» **WHAT TO WORK ON**
Up to and including the line that contains "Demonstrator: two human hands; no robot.", write out each line of the material from its first line, exactly.

» **EXTRACTED ENTRIES**
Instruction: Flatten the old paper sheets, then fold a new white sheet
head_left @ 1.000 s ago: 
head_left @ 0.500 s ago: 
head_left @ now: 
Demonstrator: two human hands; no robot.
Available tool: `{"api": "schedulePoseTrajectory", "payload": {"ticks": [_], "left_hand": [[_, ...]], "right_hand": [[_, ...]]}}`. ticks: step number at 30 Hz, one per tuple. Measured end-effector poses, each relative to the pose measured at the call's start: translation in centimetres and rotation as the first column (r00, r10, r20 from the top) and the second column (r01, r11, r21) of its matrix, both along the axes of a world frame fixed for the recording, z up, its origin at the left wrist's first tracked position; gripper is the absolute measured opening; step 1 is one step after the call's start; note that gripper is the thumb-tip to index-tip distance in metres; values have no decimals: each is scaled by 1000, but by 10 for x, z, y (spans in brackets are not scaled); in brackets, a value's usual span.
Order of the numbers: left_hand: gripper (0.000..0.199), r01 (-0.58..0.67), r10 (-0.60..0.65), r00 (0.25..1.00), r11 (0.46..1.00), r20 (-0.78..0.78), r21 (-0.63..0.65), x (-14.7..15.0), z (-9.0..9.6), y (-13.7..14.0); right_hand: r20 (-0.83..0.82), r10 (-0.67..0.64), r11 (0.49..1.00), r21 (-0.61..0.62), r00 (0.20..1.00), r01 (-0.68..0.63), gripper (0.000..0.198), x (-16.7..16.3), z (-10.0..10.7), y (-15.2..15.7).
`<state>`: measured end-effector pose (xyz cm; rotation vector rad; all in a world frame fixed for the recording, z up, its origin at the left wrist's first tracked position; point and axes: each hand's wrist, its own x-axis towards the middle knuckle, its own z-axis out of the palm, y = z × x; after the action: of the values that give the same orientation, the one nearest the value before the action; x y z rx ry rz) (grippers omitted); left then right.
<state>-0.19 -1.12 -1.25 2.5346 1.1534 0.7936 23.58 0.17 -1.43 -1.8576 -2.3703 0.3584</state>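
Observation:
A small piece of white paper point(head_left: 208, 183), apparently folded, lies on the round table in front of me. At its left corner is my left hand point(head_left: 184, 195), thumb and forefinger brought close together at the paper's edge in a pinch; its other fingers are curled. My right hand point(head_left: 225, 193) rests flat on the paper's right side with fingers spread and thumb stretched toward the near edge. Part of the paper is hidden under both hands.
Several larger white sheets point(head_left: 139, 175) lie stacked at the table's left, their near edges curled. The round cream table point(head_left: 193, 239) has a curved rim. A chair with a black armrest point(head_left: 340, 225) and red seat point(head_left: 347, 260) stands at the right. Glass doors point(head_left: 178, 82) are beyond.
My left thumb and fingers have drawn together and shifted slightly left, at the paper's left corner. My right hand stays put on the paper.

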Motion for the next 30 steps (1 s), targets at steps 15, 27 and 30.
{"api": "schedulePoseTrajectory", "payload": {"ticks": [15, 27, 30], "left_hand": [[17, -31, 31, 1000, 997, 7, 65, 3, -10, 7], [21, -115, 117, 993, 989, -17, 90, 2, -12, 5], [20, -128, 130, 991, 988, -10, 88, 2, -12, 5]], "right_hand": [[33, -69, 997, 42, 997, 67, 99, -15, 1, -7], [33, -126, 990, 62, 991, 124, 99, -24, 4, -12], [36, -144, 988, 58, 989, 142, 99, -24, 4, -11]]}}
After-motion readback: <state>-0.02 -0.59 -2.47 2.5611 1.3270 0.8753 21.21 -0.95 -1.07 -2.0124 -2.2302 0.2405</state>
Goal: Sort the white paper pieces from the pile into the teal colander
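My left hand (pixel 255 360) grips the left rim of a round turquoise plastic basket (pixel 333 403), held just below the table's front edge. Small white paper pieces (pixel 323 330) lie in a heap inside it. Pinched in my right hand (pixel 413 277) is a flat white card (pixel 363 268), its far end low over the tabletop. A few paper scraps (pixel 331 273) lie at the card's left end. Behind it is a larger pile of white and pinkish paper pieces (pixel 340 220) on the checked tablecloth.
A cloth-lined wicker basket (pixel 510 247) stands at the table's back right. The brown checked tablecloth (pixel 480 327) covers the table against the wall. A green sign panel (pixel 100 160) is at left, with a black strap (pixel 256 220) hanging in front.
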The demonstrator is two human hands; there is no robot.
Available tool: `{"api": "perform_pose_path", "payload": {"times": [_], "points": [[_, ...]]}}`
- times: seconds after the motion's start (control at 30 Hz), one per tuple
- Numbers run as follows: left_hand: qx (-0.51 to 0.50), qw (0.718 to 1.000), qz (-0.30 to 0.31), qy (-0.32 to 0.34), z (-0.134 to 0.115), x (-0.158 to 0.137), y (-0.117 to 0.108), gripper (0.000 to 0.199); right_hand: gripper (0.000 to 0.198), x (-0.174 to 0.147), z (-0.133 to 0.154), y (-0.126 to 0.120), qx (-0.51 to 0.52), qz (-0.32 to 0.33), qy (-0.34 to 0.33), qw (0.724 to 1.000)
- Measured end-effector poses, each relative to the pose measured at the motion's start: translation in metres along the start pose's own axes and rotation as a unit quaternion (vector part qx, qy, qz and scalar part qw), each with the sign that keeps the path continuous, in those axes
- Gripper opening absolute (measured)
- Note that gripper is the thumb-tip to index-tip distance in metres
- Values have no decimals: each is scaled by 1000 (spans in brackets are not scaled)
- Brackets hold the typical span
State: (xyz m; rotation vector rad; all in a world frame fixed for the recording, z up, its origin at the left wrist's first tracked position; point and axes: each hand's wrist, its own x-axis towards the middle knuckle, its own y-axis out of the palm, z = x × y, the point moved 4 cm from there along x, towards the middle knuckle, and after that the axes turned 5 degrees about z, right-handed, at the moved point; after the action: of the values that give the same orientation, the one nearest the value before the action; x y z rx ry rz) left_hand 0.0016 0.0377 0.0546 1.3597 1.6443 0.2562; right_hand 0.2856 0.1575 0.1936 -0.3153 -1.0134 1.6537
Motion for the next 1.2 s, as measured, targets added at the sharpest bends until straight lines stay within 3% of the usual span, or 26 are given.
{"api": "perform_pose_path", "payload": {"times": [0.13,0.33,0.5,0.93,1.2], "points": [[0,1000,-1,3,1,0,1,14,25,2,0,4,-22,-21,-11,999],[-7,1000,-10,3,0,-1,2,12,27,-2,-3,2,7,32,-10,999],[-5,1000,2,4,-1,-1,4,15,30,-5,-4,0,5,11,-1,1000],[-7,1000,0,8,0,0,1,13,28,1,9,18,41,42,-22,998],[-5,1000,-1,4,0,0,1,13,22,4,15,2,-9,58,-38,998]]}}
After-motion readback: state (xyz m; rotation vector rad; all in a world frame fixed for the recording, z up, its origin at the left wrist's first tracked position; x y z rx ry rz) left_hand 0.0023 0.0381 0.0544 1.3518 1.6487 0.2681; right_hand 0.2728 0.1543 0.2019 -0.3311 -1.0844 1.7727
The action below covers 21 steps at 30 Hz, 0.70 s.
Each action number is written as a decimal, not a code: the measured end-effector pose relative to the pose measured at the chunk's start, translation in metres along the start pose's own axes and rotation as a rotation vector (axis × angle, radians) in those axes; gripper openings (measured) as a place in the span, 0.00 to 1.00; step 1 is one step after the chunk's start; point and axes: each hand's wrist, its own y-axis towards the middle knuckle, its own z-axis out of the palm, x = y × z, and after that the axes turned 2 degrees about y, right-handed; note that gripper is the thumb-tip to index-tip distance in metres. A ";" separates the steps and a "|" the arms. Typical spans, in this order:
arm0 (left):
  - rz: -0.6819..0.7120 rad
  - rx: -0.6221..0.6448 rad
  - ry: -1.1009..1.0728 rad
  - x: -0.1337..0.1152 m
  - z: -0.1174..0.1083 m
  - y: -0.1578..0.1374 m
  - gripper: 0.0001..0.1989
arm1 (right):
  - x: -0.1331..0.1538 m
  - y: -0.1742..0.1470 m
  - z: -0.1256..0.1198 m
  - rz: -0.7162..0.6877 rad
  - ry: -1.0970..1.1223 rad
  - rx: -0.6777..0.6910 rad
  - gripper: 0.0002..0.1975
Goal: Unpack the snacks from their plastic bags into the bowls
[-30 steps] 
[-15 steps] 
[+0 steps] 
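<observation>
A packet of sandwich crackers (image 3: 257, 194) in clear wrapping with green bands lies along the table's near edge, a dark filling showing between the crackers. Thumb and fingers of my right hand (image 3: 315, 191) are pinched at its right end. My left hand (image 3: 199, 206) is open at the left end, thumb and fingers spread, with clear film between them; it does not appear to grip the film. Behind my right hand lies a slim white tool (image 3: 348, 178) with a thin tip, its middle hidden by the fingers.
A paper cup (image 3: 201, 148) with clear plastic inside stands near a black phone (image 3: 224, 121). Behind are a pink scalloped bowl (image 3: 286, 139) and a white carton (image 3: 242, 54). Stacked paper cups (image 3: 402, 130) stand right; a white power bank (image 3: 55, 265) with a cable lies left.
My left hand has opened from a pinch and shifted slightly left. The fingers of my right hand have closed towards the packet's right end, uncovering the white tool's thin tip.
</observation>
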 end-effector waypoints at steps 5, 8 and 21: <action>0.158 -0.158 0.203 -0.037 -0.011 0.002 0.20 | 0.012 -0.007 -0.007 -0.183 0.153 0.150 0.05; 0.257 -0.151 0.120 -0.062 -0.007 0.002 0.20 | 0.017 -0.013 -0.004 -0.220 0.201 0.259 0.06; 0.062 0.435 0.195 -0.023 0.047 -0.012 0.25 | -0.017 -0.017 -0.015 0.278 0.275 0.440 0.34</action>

» **SOLUTION BELOW**
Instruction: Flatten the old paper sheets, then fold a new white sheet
head_left @ 1.000 s ago: 
head_left @ 0.500 s ago: 
head_left @ now: 
Demonstrator: two human hands; no robot.

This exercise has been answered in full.